Living in Bangladesh, Orola Dalbot always had respect for her step-father. The man married her mother after her dad died when she was only three years old. Now 30, she explained to several sources that she thought he was handsome and had a nice smile. Little did she know at the time that she was also married to the same man as her mother.
She secretly hoped that she would one day meet someone like him for herself. It wasn’t until she grew up and started to mature physically that she found out that her step-father, Noten, was not only her mother’s husband, he was hers too.
When her mother married Noten, Orola was officially considered married to him too. This is not uncommon in Bangladesh as it is a tradition in their tribe, the Matrilineal Mandi.
The tradition is that a woman who wish to remarry after her husband dies, must marry someone in their own tribe.
However, the majority of men in the Mandi tribe are younger so as an incentive the bride must offer one of her daughters as well.
Orola told The Guardian that when she found this out she was horrified at first.
“The last thing I wanted was to be married to Noten. I wanted a husband of my own,” she said.
While this is a tradition in her community, it is also not discussed publicly. Orola said that that was one of the most difficult aspects. “For years I wanted to talk to someone about it because I was lonely,” she said of the situation she found herself in. “But people think it’s un-Christian, so they ignore it.”
Things became uncomfortable in the house as you can imagine if a mother and daughter shared the same husband. “It grew tense when Noten began sleeping with me. My mother knew it was inevitable – she pushed me into Noten’s bed when I was 15 to consummate the marriage.
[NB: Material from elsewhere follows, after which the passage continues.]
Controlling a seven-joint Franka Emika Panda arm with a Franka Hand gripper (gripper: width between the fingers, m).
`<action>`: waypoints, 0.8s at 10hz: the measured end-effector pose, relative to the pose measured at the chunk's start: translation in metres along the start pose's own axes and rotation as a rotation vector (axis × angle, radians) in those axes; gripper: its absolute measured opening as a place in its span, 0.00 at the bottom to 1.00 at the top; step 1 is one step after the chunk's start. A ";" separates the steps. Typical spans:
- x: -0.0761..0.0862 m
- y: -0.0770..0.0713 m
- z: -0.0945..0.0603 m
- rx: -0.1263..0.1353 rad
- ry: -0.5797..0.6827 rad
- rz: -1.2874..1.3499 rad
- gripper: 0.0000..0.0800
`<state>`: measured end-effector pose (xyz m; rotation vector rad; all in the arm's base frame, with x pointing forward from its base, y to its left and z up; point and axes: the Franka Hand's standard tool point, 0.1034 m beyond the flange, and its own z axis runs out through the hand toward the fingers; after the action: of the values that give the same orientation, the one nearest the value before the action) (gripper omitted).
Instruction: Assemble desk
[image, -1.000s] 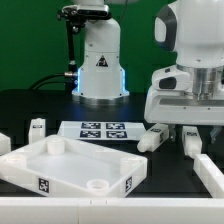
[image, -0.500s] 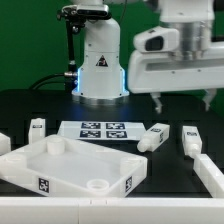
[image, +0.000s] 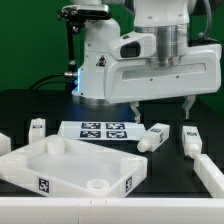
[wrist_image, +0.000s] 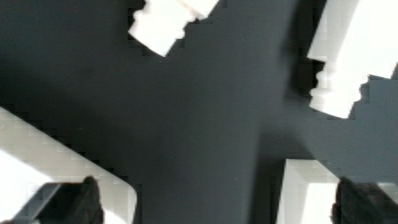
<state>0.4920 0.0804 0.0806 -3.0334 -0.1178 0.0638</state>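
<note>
**Inspector:** State of the hand (image: 162, 110)?
**Assistant:** Wide open and empty, centre right, above the slanted leg (image: 153, 137) and the second leg (image: 190, 140). The desk top (image: 60, 165) lies lower left.
**Inspector:** Risk?
**Assistant:** An off-centre closure would likely twist the slanted leg away.

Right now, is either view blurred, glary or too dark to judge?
Exterior view: evenly lit and sharp, tags on the desk top readable, a blue light glowing at the arm's base, no strong glare. Wrist view: softer, white legs washed out against the black table, little surface detail.
</note>
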 end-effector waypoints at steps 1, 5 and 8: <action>-0.001 0.007 0.001 -0.001 -0.002 -0.048 0.81; -0.006 0.082 0.012 -0.081 0.062 -0.485 0.81; -0.008 0.079 0.013 -0.073 0.054 -0.437 0.81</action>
<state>0.4896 0.0031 0.0593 -2.9986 -0.7853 -0.0596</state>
But he quickly began to prefer me to her,” she explained.
She said the shared marriage changed her relationship with her mother and created a rivalry.
Her mother, Mittamoni, felt the marriage was necessary for the family to survive. Having a man in the house was crucial in order to help with their crops which brought them an income.
Orola now has three children with her and her mother’s husband, Noten.
As stories like Orola’s surface about the little-known tradition that many have experienced firsthand, many are starting to call for the rule to be abolished.